DATA SHOWN.
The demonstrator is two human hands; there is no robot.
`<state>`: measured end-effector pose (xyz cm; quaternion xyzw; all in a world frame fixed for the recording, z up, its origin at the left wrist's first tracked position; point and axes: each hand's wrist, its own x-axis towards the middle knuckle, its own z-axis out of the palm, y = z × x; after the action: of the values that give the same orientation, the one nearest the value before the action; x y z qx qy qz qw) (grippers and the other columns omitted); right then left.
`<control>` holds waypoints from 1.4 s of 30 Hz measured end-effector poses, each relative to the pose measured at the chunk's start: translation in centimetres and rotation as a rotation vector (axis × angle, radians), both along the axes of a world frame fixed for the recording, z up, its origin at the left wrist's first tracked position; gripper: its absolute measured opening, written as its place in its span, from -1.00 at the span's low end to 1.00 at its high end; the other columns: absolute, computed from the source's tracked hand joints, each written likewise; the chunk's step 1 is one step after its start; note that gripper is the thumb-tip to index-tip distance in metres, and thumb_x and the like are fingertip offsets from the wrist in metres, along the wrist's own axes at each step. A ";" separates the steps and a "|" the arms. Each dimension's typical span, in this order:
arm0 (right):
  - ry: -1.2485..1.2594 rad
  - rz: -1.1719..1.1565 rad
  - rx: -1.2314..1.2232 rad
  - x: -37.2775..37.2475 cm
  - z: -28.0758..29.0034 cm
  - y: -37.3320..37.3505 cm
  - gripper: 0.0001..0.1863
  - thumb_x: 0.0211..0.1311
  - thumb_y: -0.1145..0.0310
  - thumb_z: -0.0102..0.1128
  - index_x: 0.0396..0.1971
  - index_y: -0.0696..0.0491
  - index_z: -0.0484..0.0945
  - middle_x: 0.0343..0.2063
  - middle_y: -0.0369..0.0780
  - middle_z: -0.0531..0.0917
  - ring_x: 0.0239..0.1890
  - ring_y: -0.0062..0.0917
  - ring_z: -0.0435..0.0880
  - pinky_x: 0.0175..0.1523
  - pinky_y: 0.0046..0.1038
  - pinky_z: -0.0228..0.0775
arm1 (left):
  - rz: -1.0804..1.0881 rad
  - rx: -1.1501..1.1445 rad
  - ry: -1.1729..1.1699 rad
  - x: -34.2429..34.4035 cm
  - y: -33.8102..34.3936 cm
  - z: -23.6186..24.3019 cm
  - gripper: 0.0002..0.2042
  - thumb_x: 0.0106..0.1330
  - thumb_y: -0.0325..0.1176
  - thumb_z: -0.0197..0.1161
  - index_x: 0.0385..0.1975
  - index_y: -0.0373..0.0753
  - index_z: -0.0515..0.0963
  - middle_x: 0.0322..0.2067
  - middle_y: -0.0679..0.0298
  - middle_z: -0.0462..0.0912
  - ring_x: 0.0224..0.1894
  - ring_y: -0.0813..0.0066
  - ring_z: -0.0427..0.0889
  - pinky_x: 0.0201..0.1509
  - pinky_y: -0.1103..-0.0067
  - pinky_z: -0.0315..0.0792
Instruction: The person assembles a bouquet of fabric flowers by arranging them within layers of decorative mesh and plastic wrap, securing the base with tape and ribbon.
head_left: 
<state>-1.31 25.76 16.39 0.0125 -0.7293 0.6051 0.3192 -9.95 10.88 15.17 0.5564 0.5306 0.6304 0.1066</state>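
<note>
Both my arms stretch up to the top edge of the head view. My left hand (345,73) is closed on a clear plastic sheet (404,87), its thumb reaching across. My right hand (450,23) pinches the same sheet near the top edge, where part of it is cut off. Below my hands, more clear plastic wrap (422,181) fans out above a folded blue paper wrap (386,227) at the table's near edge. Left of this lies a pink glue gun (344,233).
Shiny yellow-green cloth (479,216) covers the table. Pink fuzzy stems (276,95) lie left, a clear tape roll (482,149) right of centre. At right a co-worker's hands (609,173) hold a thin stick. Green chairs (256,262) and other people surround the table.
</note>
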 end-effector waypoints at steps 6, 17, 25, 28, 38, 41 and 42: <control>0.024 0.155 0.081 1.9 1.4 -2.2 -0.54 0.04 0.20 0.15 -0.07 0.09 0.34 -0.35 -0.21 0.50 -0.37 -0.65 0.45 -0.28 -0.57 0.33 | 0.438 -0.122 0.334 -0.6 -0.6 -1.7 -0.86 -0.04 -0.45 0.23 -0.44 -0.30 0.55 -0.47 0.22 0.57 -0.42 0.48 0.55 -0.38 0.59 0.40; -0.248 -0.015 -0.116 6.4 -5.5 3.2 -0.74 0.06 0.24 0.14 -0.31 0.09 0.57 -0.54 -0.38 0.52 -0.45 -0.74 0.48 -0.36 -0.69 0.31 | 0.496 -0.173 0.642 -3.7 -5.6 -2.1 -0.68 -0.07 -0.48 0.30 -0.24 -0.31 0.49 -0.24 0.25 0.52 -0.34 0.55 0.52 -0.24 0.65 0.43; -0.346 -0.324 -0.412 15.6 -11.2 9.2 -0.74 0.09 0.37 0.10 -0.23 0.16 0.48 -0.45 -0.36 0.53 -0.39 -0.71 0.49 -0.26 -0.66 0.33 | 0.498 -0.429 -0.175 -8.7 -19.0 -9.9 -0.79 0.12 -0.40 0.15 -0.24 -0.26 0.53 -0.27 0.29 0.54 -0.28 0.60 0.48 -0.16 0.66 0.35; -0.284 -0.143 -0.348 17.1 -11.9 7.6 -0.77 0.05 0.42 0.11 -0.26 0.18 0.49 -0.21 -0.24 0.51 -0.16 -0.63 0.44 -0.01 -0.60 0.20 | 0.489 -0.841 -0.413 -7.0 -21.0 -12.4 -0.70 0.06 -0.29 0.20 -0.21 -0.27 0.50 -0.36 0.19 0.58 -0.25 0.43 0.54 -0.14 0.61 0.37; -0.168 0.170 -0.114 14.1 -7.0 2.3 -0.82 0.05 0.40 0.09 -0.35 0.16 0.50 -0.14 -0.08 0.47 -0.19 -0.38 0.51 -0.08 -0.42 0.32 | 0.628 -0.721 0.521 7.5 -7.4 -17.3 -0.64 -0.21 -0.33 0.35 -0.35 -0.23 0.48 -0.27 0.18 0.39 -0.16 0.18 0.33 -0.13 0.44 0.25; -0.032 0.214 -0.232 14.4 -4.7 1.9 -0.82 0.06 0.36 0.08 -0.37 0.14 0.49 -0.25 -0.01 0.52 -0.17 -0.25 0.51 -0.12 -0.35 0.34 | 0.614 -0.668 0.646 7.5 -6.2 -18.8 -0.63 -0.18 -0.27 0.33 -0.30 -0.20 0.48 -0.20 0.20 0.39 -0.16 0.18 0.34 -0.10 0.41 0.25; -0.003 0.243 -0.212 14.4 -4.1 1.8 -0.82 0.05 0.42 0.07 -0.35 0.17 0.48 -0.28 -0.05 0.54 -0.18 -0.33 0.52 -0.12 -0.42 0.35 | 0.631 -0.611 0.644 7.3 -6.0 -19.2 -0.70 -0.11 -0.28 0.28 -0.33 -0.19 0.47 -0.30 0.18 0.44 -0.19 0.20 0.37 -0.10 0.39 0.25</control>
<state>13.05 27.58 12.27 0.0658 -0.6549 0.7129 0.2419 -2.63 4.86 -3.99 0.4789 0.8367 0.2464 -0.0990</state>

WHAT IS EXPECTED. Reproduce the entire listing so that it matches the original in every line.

OUTPUT OF THE EXERCISE.
The demonstrator is two human hands; there is no robot.
`<state>`: measured end-effector pose (xyz cm; quaternion xyzw; all in a world frame fixed for the recording, z up, its origin at the left wrist's first tracked position; point and axes: each hand's wrist, its own x-axis towards the middle knuckle, its own z-axis out of the palm, y = z × x; after the action: of the values that give the same orientation, the one nearest the value before the action; x y z qx qy qz qw) (grippers and the other columns omitted); right then left.
`<control>` holds waypoints from 1.4 s of 30 Hz measured end-effector poses, each relative to the pose measured at the chunk's start: translation in centimetres and rotation as a rotation vector (axis × angle, radians), both along the axes of a world frame fixed for the recording, z up, its origin at the left wrist's first tracked position; gripper: its absolute measured opening, written as its place in its span, from -1.00 at the span's low end to 1.00 at its high end; the other columns: absolute, computed from the source's tracked hand joints, each written likewise; the chunk's step 1 is one step after its start; note that gripper is the thumb-tip to index-tip distance in metres, and thumb_x and the like are fingertip offsets from the wrist in metres, along the wrist's own axes at each step. A ";" separates the steps and a "|" the arms. Each dimension's typical span, in this order:
arm0 (right):
  - ry: -1.2485..1.2594 rad
  - rz: -1.1719..1.1565 rad
  - rx: -1.2314..1.2232 rad
  - x: -37.2775..37.2475 cm
  - z: -28.0758..29.0034 cm
  - y: -37.3320..37.3505 cm
  - gripper: 0.0001..0.1863
  - thumb_x: 0.0211..0.1311
  - thumb_y: -0.1145..0.0310
  - thumb_z: -0.0102..0.1128
  - index_x: 0.0396..0.1971
  - index_y: -0.0696..0.0491
  - index_z: -0.0484..0.0945
  - middle_x: 0.0343..0.2063
  - middle_y: -0.0369..0.0780
  - middle_z: -0.0531..0.0917
  - ring_x: 0.0239..0.1890
  - ring_y: -0.0062..0.0917
  - ring_z: -0.0435..0.0880
  - pinky_x: 0.0175..0.1523
  - pinky_y: 0.0046..0.1038
  - pinky_z: -0.0228..0.0775
arm1 (left):
  - rz: -1.0804..1.0881 rad
  - rx: -1.1501..1.1445 rad
  - ry: -1.1729..1.1699 rad
  - x: -34.2429..34.4035 cm
  - y: -33.8102..34.3936 cm
  - z: -23.6186..24.3019 cm
  - gripper: 0.0002..0.2042
  - thumb_x: 0.0106..0.1330
  - thumb_y: -0.0325..0.1176
  - thumb_z: -0.0197..0.1161
  - index_x: 0.0385..0.1975
  - index_y: -0.0373..0.0753
  - index_z: -0.0515..0.0963
  - middle_x: 0.0322..0.2067
  - middle_y: -0.0679..0.0298
  - middle_z: -0.0462..0.0912
  - ring_x: 0.0224..0.1894
  - ring_y: -0.0813..0.0066
  - ring_z: -0.0427..0.0889
  - pinky_x: 0.0201..0.1509
  - pinky_y: -0.1103..-0.0067
  - pinky_z: -0.0315..0.0792
Instruction: The person assembles a bouquet of fabric flowers by arranging them within layers of decorative mesh and plastic wrap, securing the base with tape and ribbon.
head_left: 
<state>-1.31 25.76 16.39 0.0125 -0.7293 0.6051 0.3192 -9.95 10.88 15.17 0.5564 0.5306 0.6304 0.1066</state>
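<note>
Both my arms stretch up to the top edge of the head view. My left hand (345,73) is closed on a clear plastic sheet (404,87), its thumb reaching across. My right hand (450,23) pinches the same sheet near the top edge, where part of it is cut off. Below my hands, more clear plastic wrap (422,181) fans out above a folded blue paper wrap (386,227) at the table's near edge. Left of this lies a pink glue gun (344,233).
Shiny yellow-green cloth (479,216) covers the table. Pink fuzzy stems (276,95) lie left, a clear tape roll (482,149) right of centre. At right a co-worker's hands (609,173) hold a thin stick. Green chairs (256,262) and other people surround the table.
</note>
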 end-effector waypoints at steps 6, 17, 25, 28, 38, 41 and 42: <control>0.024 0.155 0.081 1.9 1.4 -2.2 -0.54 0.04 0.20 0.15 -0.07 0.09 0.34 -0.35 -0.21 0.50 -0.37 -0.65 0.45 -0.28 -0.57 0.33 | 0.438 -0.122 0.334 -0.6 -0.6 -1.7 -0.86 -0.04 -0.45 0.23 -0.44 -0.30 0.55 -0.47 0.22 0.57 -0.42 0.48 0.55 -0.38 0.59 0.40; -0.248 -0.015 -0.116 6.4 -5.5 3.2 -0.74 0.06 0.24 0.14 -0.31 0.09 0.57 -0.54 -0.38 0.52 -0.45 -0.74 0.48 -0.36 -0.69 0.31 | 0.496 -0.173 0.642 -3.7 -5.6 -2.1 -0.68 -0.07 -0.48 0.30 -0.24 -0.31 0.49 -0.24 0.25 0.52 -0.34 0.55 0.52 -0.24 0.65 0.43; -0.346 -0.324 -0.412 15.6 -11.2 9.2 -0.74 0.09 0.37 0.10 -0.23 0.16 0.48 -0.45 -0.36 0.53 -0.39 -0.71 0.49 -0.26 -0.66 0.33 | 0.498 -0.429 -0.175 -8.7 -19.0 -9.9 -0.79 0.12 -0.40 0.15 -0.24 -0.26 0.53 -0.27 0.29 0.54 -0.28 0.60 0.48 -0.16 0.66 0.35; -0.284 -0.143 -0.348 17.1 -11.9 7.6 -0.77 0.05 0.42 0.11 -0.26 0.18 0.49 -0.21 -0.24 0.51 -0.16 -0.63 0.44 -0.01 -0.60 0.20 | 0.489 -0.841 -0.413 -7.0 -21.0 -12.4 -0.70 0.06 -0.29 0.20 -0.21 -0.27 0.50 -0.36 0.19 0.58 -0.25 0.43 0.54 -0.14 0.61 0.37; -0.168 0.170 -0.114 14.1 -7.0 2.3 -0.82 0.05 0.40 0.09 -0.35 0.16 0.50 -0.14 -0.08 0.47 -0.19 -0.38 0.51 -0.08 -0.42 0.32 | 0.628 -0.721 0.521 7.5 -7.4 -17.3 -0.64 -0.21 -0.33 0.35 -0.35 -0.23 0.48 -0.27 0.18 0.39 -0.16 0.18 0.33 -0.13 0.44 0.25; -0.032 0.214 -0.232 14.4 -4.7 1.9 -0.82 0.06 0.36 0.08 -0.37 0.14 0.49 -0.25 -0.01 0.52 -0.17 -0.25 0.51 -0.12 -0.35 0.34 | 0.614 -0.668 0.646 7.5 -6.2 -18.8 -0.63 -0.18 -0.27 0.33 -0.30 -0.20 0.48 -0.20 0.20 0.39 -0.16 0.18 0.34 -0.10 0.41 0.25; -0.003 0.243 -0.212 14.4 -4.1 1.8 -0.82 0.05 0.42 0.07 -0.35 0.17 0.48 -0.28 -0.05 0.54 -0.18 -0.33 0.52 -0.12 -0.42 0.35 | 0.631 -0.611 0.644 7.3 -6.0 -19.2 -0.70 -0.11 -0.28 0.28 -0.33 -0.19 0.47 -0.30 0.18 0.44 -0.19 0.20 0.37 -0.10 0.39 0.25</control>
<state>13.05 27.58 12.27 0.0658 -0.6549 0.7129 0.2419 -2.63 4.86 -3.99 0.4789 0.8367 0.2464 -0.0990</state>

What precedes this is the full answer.